Indeed, it is eerily silent on that front is it not!?!
Usually when a company has something noteworthy they want to shout it from the rafters but Theater 650 Pro partners don’t seem to be saying much at all. Its understandable if they are bound by an NDA but with the Theater 650 Pro chip already announced and said companies already named as partners it seems totally unnecessary to apply any such NDA at this time.
In any case, I came across another preview/review of the Theater 650 Pro here:
http://reviews.cnet.com/ATI_Theater_...-31908877.html http://reviews.cnet.com/ATI_Theater_...2.html?tag=nav Originally Posted by Cnet Reviewed by Dan Ackerman
The leader in TV tuner technology up until now has been ATI's TV Wonder Elite. ATI's Theater 550 Pro video-processing chip powers the low-profile card and delivers decent TV image quality. The company's newest version of the chip--the Theater 650 Pro--was announced yesterday and offers incremental improvements over its predecessor. Tuner cards featuring the Theater 650 Pro chip will be available from manufacturers such as MSI and Sapphire , and those products should range from $100 to $150. The new chip offers enough of a boost to image quality that TV-on-your-PC fans should give it a serious look; just know that CableCard technology for PCs is expected to hit next year.
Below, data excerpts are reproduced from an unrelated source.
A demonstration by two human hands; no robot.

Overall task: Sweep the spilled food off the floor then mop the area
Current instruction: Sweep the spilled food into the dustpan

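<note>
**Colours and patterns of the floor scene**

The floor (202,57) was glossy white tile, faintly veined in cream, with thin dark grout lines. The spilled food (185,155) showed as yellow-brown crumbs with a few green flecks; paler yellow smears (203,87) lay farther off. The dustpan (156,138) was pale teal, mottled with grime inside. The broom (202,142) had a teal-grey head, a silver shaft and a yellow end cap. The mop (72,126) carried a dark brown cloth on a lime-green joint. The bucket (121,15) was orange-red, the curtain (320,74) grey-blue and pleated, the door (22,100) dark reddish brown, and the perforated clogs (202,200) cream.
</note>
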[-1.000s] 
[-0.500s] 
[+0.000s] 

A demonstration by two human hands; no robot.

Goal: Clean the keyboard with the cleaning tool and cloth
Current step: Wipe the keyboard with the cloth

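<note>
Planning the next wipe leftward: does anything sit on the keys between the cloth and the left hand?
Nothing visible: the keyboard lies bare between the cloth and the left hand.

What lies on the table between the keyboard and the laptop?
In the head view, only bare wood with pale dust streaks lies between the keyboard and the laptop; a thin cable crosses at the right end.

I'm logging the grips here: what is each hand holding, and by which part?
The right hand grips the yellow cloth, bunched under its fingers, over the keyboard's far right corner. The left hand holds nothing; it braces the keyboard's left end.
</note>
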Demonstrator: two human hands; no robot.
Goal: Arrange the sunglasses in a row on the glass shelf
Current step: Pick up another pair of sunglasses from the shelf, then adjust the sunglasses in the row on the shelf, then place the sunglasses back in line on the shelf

We should start seeing retail cards using the Theater 650 Pro chip in July, but ATI sent us a reference board that we hooked up, via a simple PCI slot, to a Media Center PC in CNET Labs. In our hands-on tests, the Theater 650 Pro was the best TV tuner hardware we've seen to date. The Theater 650 Pro boasts a new video decoder along with several picture-quality tweaks and performance improvements. Some of the highlights include support for NTSC, PAL, and SECAM signals, plus digital TV via ATSC and DVB-T (the European digital standard), and hardware MPEG-2 encoding to spare your CPU from doing all the heavy lifting.
So according to this, Theater 650 Pro cards should retail between
$100 to $150.
Retail Theater 650 Pro cards should be available in July (which is widely believed but looking unlikely).
The review sample was a
reference board not a retail product but that’s not so uncommon given the date (one day after the Theater 650 Pro chip official announcement).
Originally Posted by Cnet Reviewed by Dan Ackerman
The good: Best-looking TV tuner hardware we've seen; supports both NTSC and ATSC; works well with Media Center and other PC DVR apps.
The bad: Even the best TV tuner has a worse image than a standard cable signal; CableCard will make other TV tuners obsolete next year.
The bottom line: Though it improves upon the category leader, with CableCard's technology for PCs on the horizon, ATI's latest TV tuner chip, the Theater 650 Pro, is only a stopgap solution for those looking to add TV to their PC.
Sorry if this review has already been linked too.
***edit***
There are more bits here:
Originally Posted by Wolfgang Gruener ATI told TG Daily that TV tuner cards, including boards from Asus, Sapphire, MSI, Powercolor and Visiontek, will become available in the July time frame. According to the manufacturer, the 650 Pro chip meets Microsoft's requirements to carry the "Vista Premium" logo.
http://www.tgdaily.com/2006/06/06/at...s_theater_650/ http://www.computerpoweruser.com/edi...c08a.asp&guid=
I’ll just take note that this is yet another reference to the ubiquitous July time frame for Theater 650 Pro and the source is apparently an ATI representative.
One minor point, since Vista hasn’t been released or finalized, technically the specifications that presumably the Theater 650 Pro follows to qualify it as a Vista logo part could change.